Enduring Effects of Chronic Ethanol in the CNS: Basis for Alcoholism
Article first published online: 3 MAY 2006
Alcoholism: Clinical and Experimental Research
Volume 27, Issue 2, pages 354–361, February 2003
How to Cite
Diana, M., Brodie, M., Muntoni, A., Puddu, M. C., Pillolla, G., Steffensen, S., Spiga, S. and Little, H. J. (2003), Enduring Effects of Chronic Ethanol in the CNS: Basis for Alcoholism. Alcoholism: Clinical and Experimental Research, 27: 354–361. doi: 10.1097/01.ALC.0000057121.36127.19
- Issue published online: 3 MAY 2006
- Article first published online: 3 MAY 2006
- Received for publication October 22, 2002; accepted November 22, 2002.
- Ventral Tegmentum
This symposium focused on functional alterations in the mesolimbic dopamine system during the abstinence phase after chronic alcohol intake. Mark Brodie first described his recordings from midbrain slices prepared after chronic alcohol treatment in vivo by daily injection in C57BL/6J mice. No changes were found in the baseline firing frequency of dopaminergic neurones in the VTA (ventral tegmental area), but the excitation produced in these neurones by an acute ethanol challenge was significantly increased in neurons from ethanol-treated mice compared with those from the saline-treated controls. There was also a significant decrease in the inhibitory response to GABA by the dopamine neurones following the chronic ethanol treatment. These data suggest that the timing pattern and mode of ethanol administration may determine the types of changes observed in dopaminergic reward area neurons. Annalisa Muntoni lectured on the relationship between electrophysiological and biochemical in vivo evidence supporting a reduction in tonic activity of dopamine neurons projecting to the nucleus accumbens at various times after suspension of chronic ethanol treatment and morphological changes affecting dopamine neurons in rat VTA. Hilary J. Little then described changes in dopaminergic neurone function in the VTA during the abstinence phase.
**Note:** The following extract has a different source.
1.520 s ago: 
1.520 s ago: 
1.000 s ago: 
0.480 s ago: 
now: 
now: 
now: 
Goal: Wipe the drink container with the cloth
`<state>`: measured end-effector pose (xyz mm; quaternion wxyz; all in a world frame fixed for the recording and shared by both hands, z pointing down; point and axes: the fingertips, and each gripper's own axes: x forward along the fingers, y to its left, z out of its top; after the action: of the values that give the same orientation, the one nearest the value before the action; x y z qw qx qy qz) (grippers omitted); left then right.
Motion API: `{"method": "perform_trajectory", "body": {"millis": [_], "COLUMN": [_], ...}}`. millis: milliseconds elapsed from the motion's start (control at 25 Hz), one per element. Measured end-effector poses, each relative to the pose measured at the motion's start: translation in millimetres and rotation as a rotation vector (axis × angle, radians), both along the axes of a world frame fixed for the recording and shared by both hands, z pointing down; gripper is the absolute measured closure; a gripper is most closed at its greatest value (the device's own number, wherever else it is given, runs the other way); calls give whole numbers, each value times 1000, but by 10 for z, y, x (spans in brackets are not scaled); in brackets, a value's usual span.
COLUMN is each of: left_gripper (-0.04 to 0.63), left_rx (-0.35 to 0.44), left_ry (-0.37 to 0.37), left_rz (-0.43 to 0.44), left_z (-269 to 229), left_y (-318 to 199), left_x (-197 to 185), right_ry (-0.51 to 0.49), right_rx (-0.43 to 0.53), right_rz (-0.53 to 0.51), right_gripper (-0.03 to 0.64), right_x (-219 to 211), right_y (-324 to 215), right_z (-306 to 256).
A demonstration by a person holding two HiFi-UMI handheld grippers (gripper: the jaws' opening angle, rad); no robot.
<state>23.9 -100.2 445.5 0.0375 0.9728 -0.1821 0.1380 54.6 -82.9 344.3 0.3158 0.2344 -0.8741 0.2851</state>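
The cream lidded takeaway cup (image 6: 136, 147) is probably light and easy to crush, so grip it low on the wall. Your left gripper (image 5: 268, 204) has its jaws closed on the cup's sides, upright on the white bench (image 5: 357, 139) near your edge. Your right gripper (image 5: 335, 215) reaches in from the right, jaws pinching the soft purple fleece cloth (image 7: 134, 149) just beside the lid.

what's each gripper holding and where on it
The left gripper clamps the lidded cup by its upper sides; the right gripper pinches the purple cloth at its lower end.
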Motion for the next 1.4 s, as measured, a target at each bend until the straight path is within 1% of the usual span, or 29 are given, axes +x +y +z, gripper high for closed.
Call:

Decreases in baseline firing were seen at 6 days after withdrawal of mice from chronic ethanol treatment but were not apparent after 2 months abstinence. Increases in the affinity of D1 receptors in the striatum, but not in the cerebral cortex, were seen however up to 2 months after withdrawal. Scott Steffensen then described his studies recording in vivo from GABA containing neurones in the VTA in freely moving rats. Chronic ethanol administration enhanced the baseline activity of these neurones and resulted in tolerance to the inhibition by ethanol of these neurones. His results demonstrated selective adaptive circuit responses within the VTA or in extrategmental structures that regulate VTA-GABA neurone activity.